Provided material |
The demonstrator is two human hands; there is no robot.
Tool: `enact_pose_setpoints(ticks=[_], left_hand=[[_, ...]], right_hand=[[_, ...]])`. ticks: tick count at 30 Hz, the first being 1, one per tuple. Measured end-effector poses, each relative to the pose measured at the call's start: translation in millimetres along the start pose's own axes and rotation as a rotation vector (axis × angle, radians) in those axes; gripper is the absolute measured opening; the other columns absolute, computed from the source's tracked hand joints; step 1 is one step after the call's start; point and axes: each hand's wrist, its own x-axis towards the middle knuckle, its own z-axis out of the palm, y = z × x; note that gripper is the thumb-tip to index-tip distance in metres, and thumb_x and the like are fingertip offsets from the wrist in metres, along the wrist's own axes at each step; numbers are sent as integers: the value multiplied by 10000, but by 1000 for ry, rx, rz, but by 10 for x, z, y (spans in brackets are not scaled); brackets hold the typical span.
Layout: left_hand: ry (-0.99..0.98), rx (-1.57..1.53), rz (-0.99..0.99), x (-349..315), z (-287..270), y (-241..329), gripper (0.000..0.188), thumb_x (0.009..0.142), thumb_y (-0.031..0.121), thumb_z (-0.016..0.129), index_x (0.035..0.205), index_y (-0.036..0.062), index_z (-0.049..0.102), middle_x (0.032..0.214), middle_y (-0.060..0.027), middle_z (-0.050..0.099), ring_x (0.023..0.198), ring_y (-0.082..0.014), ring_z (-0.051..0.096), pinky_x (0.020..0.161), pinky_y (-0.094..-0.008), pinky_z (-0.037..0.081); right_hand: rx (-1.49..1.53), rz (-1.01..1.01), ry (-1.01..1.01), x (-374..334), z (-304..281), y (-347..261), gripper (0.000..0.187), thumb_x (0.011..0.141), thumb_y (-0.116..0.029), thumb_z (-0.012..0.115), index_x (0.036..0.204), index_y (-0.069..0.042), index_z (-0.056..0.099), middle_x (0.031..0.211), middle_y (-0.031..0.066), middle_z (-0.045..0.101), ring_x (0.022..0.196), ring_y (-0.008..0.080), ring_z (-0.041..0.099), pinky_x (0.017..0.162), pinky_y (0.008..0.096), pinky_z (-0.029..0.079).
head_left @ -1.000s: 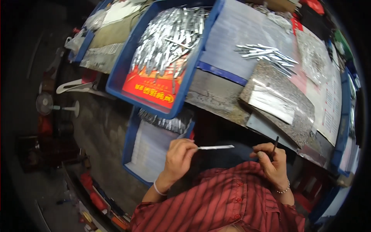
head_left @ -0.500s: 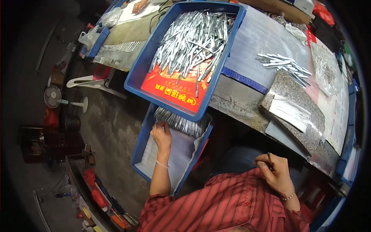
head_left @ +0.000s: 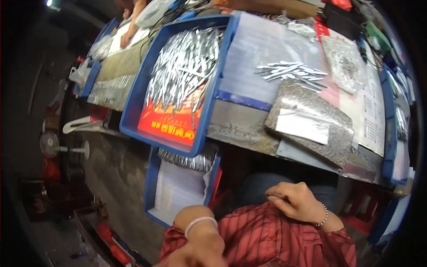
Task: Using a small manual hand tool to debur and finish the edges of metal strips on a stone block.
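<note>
Your left hand (head_left: 198, 251) was blurred, your right hand (head_left: 296, 200) curled beside your striped shirt (head_left: 249, 229); I couldn't tell either grip's state.

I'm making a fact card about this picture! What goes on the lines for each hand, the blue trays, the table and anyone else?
Left hand: low in view, blurred; can't tell if it holds anything
Right hand: bent, before a red striped shirt; no held thing visible
Upper blue tray: heap of silver strips, red printed sheet
Lower blue tray: row of thin strips, pale lining
Table: small strip pile, speckled slab with something white
Someone else: another person's hand, upper left
</note>
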Motion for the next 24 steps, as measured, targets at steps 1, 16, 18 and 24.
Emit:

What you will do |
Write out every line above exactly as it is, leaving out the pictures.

Result of this task |
The demonstrator is two human hands; there is no robot.
Tool: `enact_pose_setpoints(ticks=[_], left_hand=[[_, ...]], right_hand=[[_, ...]])`. ticks: tick count at 30 Hz, the first being 1, one per tuple. Measured end-effector poses, each relative to the pose measured at the call's start: translation in millimetres along the start pose's own axes and rotation as a rotation vector (axis × angle, radians) in those axes; gripper is the absolute measured opening; the other columns absolute, computed from the source's tracked hand joints; step 1 is one step after the call's start; point and axes: each hand's wrist, its own x-axis towards the middle knuckle, its own z-axis out of the palm, y = z × x; note that gripper is the thumb-tip to index-tip distance in metres, and thumb_x and the like are fingertip offsets from the wrist in metres, along the wrist's own axes at each step; numbers are sent as integers: the value multiplied by 10000, but by 1000 for ry, rx, rz, but by 10 for x, z, y (spans in brackets are not scaled); brackets hold the typical span.
Layout: left_hand: ry (-0.99..0.98), rx (-1.57..1.53), rz (-0.99..0.99), x (-349..315), z (-287..270), y (-241..329), gripper (0.000..0.188), thumb_x (0.009..0.142), thumb_y (-0.031..0.121), thumb_z (-0.016..0.129), index_x (0.035..0.205), index_y (-0.036..0.062), index_z (-0.049..0.102), middle_x (0.032..0.214), middle_y (-0.060..0.027), middle_z (-0.050..0.099), ring_x (0.023..0.198), ring_y (-0.082..0.014), ring_z (-0.051..0.096), pinky_x (0.020..0.161), pinky_y (-0.094..-0.008), pinky_z (-0.037..0.081); right_hand: rx (-1.49..1.53), rz (-1.01..1.01), ry (-1.01..1.01), x (-374..334), z (-304..281), y (-347..261), gripper (0.000..0.187), thumb_x (0.011..0.141), thumb_y (-0.116..0.029), thumb_z (-0.012..0.115), index_x (0.036..0.204), index_y (-0.069..0.042), index_z (-0.056..0.099), middle_x (0.031..0.211), middle_y (-0.031..0.066), middle_z (-0.045..0.101), ring_x (0.022..0.196), ring_y (-0.008..0.080), ring_z (-0.041..0.099), pinky_x (0.017..0.162), pinky_y (0.008..0.096), pinky_z (-0.029..0.079).
head_left @ -1.000s: 
head_left @ -0.500s: 
head_left @ +0.000s: 
Task: Using a small manual hand tool to debur and finish the edges of metal strips on a stone block.
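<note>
Your left hand (head_left: 198, 251) was blurred, your right hand (head_left: 296, 200) curled beside your striped shirt (head_left: 249, 229); I couldn't tell either grip's state.

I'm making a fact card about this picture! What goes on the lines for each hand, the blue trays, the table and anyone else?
Left hand: low in view, blurred; can't tell if it holds anything
Right hand: bent, before a red striped shirt; no held thing visible
Upper blue tray: heap of silver strips, red printed sheet
Lower blue tray: row of thin strips, pale lining
Table: small strip pile, speckled slab with something white
Someone else: another person's hand, upper left
</note>
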Motion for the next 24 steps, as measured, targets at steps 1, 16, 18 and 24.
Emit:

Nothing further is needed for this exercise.